The Irish government, Fianna Fail, overspent massively and had to be bailed out by the EU with £7 billion of our money going into the pot to prop up the Irish economy. Following the election on 25th February 2011 Fianna Fail were swept away into third place with Fine Gail left to form the new government. On 4th November the BBC reported:

"It is the first in a series of capital and public spending cuts, as well as public sector reforms. The four-year tax and cut program is meant to show the markets how Ireland will reduce its deficit. The government needs to find 3.6bn Euros in savings in next year's budget alone. The proportion of that to come from lower spending or higher taxes is expected to be confirmed on Friday."

Public spending excesses by their former government have ensured the Irish people will be a lot poorer from now on.

What can be said of Italy, as reported by Michael San Filippo, "Sometimes it seems that the Italian government strives to reach new levels of dysfunctionality. After all, there have been close to sixty governments since the country formed a democratic republic in 1946 following World War II, and political scandals seem to be the norm rather than the exception." Proportional representation has done that country much harm.

As the BBC reported, "The Italian government's borrowing cost has risen...The yield on Italian 10-year bonds rose from 6.37% to a euro-era high of 6.67%. It is feared that Italy, the euro-zone's third biggest economy, could become the next victim of the debt crisis."

Meanwhile our own overspending government of Blair/Brown did much harm to our economy resulting in public spending cuts and higher taxes. We, and our children, will be paying of the debts from the Blair/Brown legacy for decades. Will people never learn? Spend only what you can afford whilst looking after the most vulnerable in society. It's that simple, but some politicians can never resist bribing the electorate with other people's money and of course borrowing, but bills always have to be paid in the long run.




Comments

johnbaxter
Posts: 1
Comment
Worldwide Debt Crisis
Reply #1 on : Fri December 09, 2011, 10:57:36
I am not an economist but I try to follow and understand what is a very complicated story. Nick Colbert however I fear oversimplifies the situation when he argues that the current financial crisis is mainly caused by lefty governments spending more than they raise in taxes and increasing their borrowings.

Certainly where this has happened as it clearly did in the Brown-Blair years it was extremely damaging and the Conservative and Liberal Democrat Coalition was formed to reduce the deficit and rectify the consequences, a task which is proving much more difficult than at first was thought.

The causes of the mess we are in are not however confined to lefty socialists. If you have the stomach for it go to your iplayer and see Inside Job the award winning documentary by Charles Ferguson on the causes of the current financial crisis. It is mesmerising.
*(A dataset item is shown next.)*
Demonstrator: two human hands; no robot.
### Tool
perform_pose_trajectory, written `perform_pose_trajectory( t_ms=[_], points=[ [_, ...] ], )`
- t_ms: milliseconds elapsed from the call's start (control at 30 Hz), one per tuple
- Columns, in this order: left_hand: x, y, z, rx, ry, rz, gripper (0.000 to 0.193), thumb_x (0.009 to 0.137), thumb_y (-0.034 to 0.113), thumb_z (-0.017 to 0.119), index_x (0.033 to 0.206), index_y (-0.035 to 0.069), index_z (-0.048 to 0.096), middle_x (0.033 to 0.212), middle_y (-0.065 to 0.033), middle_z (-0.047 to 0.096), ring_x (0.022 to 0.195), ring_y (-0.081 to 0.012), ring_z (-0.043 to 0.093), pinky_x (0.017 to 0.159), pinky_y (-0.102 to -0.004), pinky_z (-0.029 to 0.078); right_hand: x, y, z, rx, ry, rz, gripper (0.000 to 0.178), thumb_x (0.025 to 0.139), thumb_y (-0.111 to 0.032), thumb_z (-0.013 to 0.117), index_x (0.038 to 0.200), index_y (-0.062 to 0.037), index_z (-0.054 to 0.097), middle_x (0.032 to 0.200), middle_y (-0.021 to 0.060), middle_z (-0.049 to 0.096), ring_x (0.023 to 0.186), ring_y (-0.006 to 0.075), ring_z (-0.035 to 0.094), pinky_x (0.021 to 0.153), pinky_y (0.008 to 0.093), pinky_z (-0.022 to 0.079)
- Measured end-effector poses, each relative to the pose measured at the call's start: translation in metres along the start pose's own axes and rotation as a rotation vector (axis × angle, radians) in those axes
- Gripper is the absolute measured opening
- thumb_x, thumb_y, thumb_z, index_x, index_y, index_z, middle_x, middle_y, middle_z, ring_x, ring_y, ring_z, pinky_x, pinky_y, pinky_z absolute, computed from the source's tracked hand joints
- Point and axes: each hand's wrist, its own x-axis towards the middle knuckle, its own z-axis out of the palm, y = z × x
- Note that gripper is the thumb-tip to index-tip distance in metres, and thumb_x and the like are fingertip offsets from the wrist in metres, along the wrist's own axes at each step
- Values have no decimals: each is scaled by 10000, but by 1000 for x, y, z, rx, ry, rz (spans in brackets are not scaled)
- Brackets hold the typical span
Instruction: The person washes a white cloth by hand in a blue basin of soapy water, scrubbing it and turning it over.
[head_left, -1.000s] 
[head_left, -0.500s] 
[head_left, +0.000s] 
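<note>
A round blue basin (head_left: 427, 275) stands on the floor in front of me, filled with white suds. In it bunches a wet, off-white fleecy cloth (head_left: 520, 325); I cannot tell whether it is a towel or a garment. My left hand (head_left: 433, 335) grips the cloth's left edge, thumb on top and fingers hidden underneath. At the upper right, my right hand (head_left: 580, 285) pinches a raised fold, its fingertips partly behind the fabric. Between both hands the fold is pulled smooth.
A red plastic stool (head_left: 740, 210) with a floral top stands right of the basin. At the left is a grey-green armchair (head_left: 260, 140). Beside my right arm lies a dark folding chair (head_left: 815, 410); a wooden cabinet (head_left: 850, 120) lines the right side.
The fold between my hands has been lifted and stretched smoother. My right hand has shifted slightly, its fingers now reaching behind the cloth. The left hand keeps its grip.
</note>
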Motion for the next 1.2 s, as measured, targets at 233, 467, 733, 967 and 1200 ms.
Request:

He shows, starting with Iceland, that it is the result of the adoption mainly by right wing conservative (Republican in the US) governments and politicians of the aggressive and irresposible deregulation of banks, building societies and the financial market. This move was backed by bankers and colluding economists and this happened in the UK starting under Thatcher and especially in the US under George W Bush. The result is a catastrophe which is far from over.

Those same leading players however continue to walk away with obscene rewards while the rest of society sinks. Much of this was predicted by Vince Cable the Business Secretary and is readably set out in his book The Storm, the World Economic Crisis and What It Means.